DATA PROVIDED section start

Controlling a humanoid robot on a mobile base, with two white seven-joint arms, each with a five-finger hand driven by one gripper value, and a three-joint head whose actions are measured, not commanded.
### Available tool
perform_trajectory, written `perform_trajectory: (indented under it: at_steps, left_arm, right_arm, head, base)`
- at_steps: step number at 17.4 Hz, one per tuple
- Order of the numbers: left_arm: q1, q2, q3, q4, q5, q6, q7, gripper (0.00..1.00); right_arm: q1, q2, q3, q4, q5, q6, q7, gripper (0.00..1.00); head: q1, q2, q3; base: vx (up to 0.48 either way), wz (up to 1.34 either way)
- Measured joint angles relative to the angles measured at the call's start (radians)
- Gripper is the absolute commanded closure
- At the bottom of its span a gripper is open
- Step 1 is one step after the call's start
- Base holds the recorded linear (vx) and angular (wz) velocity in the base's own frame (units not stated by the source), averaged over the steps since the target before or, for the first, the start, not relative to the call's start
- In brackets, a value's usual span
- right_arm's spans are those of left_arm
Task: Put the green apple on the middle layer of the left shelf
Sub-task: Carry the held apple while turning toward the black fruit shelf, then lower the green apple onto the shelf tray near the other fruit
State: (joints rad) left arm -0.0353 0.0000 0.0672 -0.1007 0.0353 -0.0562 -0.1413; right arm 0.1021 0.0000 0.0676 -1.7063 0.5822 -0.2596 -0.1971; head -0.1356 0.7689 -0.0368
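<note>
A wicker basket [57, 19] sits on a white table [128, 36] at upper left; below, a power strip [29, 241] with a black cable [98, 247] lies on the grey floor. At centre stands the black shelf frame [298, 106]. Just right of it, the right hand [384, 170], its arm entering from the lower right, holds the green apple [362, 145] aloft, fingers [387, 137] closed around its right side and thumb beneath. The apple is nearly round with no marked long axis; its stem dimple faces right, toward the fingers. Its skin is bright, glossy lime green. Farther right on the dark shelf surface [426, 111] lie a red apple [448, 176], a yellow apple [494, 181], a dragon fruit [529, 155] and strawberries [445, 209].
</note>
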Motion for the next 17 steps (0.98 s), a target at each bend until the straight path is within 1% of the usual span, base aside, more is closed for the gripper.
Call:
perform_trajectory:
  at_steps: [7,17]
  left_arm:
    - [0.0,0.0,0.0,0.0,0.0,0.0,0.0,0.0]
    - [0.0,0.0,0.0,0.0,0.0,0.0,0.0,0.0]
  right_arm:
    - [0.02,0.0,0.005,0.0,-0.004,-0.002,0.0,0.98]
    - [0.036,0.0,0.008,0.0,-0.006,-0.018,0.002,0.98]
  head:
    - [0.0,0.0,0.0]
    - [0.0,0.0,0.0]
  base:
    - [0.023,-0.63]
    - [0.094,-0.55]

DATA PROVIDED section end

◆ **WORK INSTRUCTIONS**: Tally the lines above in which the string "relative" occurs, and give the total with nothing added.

◆ **SOLVED PROBLEM**: 2